Posted by: Brett Bellmore | May 05, 2005 at 06:57 AM
Indeed. The innovations of the past century, aviation, information technology, medicine, electronics and countless more proceeded quickly without heavy regulation or government interference. Today, it's a different story. Most 1950s visions of the future, flying cars, Moon and Mars colonies, food pills, didn't materialize properly, not just because of the technological limitations of the era, but also because of regulations and safety issues. The same thing will happen in regards to nanotechnology and advanced AI and medicine. Technologically we are not as nearly as advanced as what Mike Treder claims on this site and on "Incipient Posthuman".
Posted by: MysticMonkeyGuru | May 05, 2005 at 06:16 PM
MMG, you seem to be making two different arguments. One, that we are not advanced. Two, that regulation has slowed us down and will keep doing so.
Today, we can machine structures that are smaller than the molecules we can build. I'd call that pretty advanced. And I think we are continuing to advance pretty fast in the lab, though the consumer may not see it. It used to be that twenty years was half a career. Now, it's almost ancient. Imagine someone who's been out of a scientific field for twenty years trying to get a job in that field. Even after ten years, they'd need a lot of retraining. (I say this with some discomfort, having left the software field eight years ago.)
A question: Do you expect regulation to slow things down worldwide? Or do you expect that progress will be rapid elsewhere?
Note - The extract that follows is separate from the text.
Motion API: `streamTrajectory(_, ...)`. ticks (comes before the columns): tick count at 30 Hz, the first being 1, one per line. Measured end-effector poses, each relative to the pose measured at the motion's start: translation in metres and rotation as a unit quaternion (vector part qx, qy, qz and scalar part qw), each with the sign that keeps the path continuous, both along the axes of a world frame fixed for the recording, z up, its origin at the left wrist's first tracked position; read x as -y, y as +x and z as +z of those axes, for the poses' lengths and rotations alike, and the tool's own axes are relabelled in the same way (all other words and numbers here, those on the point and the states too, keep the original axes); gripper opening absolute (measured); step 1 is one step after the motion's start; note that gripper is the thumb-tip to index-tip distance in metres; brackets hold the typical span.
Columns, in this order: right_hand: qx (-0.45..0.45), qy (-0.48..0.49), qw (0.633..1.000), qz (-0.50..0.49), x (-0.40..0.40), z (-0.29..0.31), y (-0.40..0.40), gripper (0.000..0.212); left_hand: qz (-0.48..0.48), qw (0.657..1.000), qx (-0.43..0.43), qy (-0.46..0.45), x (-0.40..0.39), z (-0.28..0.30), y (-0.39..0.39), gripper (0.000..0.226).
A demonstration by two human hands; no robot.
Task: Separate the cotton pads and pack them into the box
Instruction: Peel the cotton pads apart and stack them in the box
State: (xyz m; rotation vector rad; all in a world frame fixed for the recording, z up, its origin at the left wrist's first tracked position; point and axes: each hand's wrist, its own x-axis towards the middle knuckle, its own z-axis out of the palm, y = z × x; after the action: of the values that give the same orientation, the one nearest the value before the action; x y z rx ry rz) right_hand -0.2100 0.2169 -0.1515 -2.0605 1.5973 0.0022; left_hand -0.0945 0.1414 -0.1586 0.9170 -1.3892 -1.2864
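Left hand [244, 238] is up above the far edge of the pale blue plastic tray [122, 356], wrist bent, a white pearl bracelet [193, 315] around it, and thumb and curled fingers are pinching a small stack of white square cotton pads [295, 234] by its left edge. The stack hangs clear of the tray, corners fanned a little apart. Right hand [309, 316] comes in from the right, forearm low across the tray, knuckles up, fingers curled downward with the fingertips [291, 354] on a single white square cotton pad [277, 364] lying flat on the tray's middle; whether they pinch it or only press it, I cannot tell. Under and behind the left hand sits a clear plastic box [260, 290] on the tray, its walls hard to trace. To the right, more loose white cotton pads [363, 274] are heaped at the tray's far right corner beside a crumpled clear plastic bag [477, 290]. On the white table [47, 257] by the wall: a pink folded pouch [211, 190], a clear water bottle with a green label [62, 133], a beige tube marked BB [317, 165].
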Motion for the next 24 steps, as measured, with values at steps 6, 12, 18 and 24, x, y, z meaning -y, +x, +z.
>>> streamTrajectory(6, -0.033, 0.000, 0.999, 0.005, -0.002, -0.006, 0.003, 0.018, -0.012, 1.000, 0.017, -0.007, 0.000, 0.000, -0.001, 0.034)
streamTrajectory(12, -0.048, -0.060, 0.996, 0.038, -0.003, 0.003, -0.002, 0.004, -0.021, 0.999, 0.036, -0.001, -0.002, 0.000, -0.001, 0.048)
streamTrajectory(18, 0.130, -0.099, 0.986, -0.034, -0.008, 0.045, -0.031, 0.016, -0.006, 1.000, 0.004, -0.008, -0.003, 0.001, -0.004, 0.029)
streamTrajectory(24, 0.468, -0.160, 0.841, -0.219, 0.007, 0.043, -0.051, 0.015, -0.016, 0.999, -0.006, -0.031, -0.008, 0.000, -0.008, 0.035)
Or is there a third possibility?
Chris
Posted by: Chris Phoenix, CRN | May 06, 2005 at 07:12 AM
Chris -
Can you point to any reasonably developed nation that funds science but does NOT heavily regulate the process? From the "Spiked" survey, this seemed relevant to this discussion of govt impact on research:
http://www.spiked-online.com/articles/0000000CAA04.htm
It seems to me that we waste much or most govt research money on non-goal-driven research, especially in areas where there clearly ARE important goals worth attaining, that justified massive funding in the first place.
The critical difference between successful govt programs and ineffective programs likely lies in a distinction between regulating and policing.
Regulation tries micro-monitor and micro-manage to suppress fraud and keep funds away from incompetent (or at least un-credentialed) researchers. But in so doing, it creates a process that makes the whole program wasteful and ineffective - the very things the process was intended to prevent.
A "policing" approach would not try to directly stop fraud or incompetence. Rather it would create a credible risk that such will be detected and VERY stingently punished - fines, possibly jail, certainly ruined reputation. Funding would be distributed in some expeditious fashion - likely assigning funding to research organizations with the firmly stated expectation that they will see to it the money is well spent - or else.
There'd certainly be inefficiencies - department politics, etc. But it'd still end up far more productive, as those with money to locally allocate will be better positioned to understand the impact of proposed lines of research and the effectiveness of individual researchers. At all levels, there'd be a direct incentive to push for effectiveness and avoid fraud.